### INSTRUCTIONS TO FOLLOW
From the first line to the last, transcribe the material exactly.
━━━
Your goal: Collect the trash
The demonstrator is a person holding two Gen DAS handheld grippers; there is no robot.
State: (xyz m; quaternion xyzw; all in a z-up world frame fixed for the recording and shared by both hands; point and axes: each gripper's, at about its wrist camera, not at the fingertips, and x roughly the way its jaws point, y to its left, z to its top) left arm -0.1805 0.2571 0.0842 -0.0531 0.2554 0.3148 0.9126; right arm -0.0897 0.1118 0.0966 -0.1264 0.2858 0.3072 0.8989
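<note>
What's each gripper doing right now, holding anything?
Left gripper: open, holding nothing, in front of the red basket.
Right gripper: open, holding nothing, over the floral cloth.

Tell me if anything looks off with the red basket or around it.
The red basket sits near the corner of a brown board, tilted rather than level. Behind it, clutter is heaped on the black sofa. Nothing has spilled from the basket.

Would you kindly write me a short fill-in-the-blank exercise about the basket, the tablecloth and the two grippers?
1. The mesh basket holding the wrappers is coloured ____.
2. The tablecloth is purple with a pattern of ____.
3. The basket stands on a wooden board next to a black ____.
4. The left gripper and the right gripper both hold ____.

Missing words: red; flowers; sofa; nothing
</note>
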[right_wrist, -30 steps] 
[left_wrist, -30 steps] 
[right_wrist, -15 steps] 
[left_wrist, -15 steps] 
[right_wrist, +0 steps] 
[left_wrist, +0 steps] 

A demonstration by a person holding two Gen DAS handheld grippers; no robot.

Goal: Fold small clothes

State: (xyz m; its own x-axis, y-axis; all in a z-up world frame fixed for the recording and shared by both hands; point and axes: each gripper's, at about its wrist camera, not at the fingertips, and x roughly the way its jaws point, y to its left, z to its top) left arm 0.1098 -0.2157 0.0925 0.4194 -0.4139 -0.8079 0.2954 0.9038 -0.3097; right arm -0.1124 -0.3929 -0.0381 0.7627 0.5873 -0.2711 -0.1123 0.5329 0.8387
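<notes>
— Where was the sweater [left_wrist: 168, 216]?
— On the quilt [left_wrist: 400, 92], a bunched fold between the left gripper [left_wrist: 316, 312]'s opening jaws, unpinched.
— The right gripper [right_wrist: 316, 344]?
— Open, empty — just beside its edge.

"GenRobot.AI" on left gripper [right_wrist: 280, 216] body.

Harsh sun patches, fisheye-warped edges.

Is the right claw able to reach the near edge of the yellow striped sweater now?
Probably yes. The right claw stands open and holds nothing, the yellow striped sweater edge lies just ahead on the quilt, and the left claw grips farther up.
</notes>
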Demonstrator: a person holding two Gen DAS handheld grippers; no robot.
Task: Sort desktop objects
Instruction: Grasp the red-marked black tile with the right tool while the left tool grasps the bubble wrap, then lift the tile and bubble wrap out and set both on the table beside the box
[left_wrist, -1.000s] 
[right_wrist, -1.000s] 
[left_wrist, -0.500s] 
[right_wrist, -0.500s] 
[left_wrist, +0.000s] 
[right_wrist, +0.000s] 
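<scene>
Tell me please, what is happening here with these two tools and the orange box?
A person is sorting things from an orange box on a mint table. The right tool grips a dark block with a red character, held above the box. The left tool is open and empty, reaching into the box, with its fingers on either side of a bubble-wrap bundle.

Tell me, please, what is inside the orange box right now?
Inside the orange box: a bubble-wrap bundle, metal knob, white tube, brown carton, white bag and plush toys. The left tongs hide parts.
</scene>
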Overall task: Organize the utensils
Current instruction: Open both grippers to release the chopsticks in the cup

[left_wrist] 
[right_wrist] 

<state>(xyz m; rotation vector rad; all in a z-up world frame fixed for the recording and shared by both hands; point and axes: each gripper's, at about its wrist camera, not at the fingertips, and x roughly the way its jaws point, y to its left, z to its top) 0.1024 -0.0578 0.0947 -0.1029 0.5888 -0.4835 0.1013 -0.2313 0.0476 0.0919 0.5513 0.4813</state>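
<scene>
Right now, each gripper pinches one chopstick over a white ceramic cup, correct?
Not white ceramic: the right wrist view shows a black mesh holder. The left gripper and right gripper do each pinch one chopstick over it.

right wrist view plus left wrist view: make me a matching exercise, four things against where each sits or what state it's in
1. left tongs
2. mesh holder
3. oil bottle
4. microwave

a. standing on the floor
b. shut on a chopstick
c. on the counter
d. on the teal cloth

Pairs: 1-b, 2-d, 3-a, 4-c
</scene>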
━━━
### RESULT OF THIS EXERCISE
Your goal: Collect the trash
The demonstrator is a person holding two Gen DAS handheld grippers; there is no robot.
State: (xyz m; quaternion xyzw; all in a z-up world frame fixed for the recording and shared by both hands; point and axes: each gripper's, at about its wrist camera, not at the fingertips, and x roughly the way its jaws point, y to its left, z to its top) left arm -0.1805 0.2571 0.0842 -0.0531 0.2554 0.3148 0.9126; right arm -0.0897 0.1118 0.0966 -0.1264 0.2858 0.3072 0.8989
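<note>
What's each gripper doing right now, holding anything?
Left gripper: open, holding nothing, in front of the red basket.
Right gripper: open, holding nothing, over the floral cloth.

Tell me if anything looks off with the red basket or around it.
The red basket sits near the corner of a brown board, tilted rather than level. Behind it, clutter is heaped on the black sofa. Nothing has spilled from the basket.

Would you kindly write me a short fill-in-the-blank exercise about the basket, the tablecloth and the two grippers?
1. The mesh basket holding the wrappers is coloured ____.
2. The tablecloth is purple with a pattern of ____.
3. The basket stands on a wooden board next to a black ____.
4. The left gripper and the right gripper both hold ____.

Missing words: red; flowers; sofa; nothing
</note>
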[right_wrist, -30 steps] 
[left_wrist, -30 steps] 
[right_wrist, -15 steps] 
[left_wrist, -15 steps] 
[right_wrist, +0 steps] 
[left_wrist, +0 steps] 

A demonstration by a person holding two Gen DAS handheld grippers; no robot.

Goal: Fold small clothes

State: (xyz m; its own x-axis, y-axis; all in a z-up world frame fixed for the recording and shared by both hands; point and axes: each gripper's, at about its wrist camera, not at the fingertips, and x roughly the way its jaws point, y to its left, z to its top) left arm 0.1098 -0.2157 0.0925 0.4194 -0.4139 -0.8079 0.2954 0.9038 -0.3097; right arm -0.1124 -0.3929 -0.0381 0.7627 0.5873 -0.2711 -0.1123 0.5329 0.8387
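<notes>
— Where was the sweater [left_wrist: 168, 216]?
— On the quilt [left_wrist: 400, 92], a bunched fold between the left gripper [left_wrist: 316, 312]'s opening jaws, unpinched.
— The right gripper [right_wrist: 316, 344]?
— Open, empty — just beside its edge.

"GenRobot.AI" on left gripper [right_wrist: 280, 216] body.

Harsh sun patches, fisheye-warped edges.

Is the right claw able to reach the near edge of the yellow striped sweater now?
Probably yes. The right claw stands open and holds nothing, the yellow striped sweater edge lies just ahead on the quilt, and the left claw grips farther up.
</notes>
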Demonstrator: a person holding two Gen DAS handheld grippers; no robot.
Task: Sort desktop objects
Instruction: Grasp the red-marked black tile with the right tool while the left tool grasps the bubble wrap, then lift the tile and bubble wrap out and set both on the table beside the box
[left_wrist, -1.000s] 
[right_wrist, -1.000s] 
[left_wrist, -0.500s] 
[right_wrist, -0.500s] 
[left_wrist, +0.000s] 
[right_wrist, +0.000s] 
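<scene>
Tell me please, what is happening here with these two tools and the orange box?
A person is sorting things from an orange box on a mint table. The right tool grips a dark block with a red character, held above the box. The left tool is open and empty, reaching into the box, with its fingers on either side of a bubble-wrap bundle.

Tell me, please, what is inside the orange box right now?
Inside the orange box: a bubble-wrap bundle, metal knob, white tube, brown carton, white bag and plush toys. The left tongs hide parts.
</scene>
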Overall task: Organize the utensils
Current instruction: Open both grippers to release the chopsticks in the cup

[left_wrist] 
[right_wrist] 

<state>(xyz m; rotation vector rad; all in a z-up world frame fixed for the recording and shared by both hands; point and axes: each gripper's, at about its wrist camera, not at the fingertips, and x roughly the way its jaws point, y to its left, z to its top) 0.1024 -0.0578 0.0947 -0.1029 0.5888 -0.4835 0.1013 -0.2313 0.0476 0.0919 0.5513 0.4813</state>
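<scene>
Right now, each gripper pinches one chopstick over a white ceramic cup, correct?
Not white ceramic: the right wrist view shows a black mesh holder. The left gripper and right gripper do each pinch one chopstick over it.

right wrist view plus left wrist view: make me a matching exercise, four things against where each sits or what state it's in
1. left tongs
2. mesh holder
3. oil bottle
4. microwave

a. standing on the floor
b. shut on a chopstick
c. on the counter
d. on the teal cloth

Pairs: 1-b, 2-d, 3-a, 4-c
</scene>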

That's the answer, with nothing more to add.